**Problem requirements**
Count up the lines below that include the string "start" and report the number by itself.
=====
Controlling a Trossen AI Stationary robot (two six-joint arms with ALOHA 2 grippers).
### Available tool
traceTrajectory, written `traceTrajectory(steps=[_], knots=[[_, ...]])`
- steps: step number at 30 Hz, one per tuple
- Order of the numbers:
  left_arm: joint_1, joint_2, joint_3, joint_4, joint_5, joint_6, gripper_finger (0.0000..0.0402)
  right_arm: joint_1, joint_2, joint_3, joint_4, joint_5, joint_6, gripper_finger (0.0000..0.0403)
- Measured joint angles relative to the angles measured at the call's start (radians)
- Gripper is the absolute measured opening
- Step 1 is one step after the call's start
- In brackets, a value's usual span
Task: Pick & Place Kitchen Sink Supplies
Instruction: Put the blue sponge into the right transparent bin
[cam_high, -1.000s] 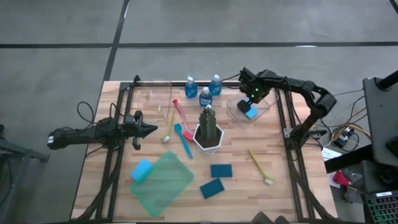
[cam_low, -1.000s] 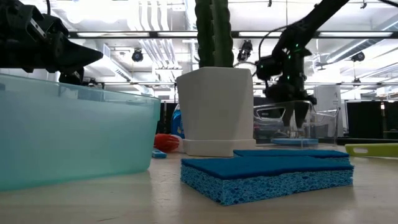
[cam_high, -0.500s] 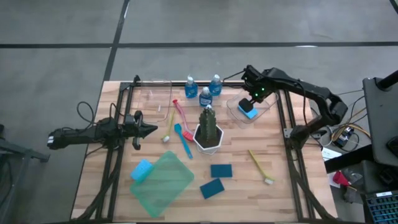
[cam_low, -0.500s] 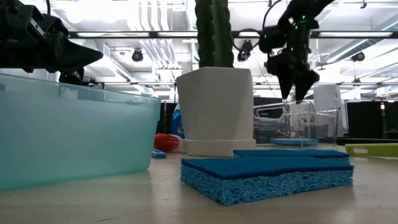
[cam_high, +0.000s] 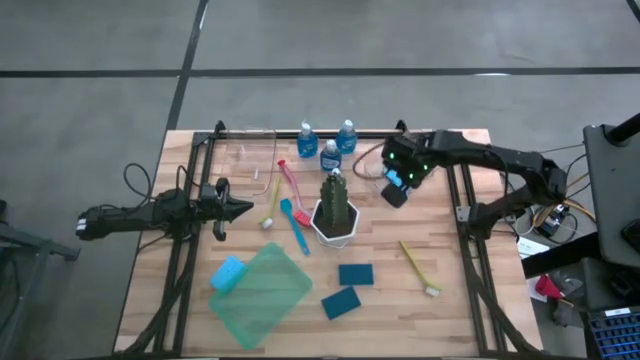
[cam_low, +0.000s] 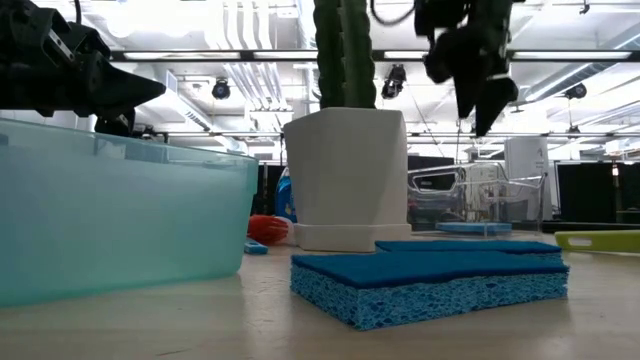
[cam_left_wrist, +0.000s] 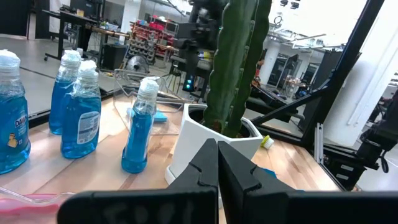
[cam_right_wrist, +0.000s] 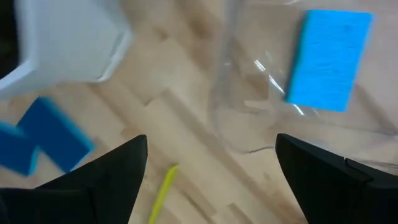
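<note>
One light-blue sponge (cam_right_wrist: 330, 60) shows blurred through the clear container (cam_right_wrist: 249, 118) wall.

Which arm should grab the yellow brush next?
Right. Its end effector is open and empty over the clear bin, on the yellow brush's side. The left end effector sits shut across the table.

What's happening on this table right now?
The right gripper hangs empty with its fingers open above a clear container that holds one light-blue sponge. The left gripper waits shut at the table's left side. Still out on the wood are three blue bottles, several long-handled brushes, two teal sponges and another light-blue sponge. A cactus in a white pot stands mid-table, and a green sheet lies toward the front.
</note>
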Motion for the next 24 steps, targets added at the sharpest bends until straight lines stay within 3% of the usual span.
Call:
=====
**Solution to this task**
2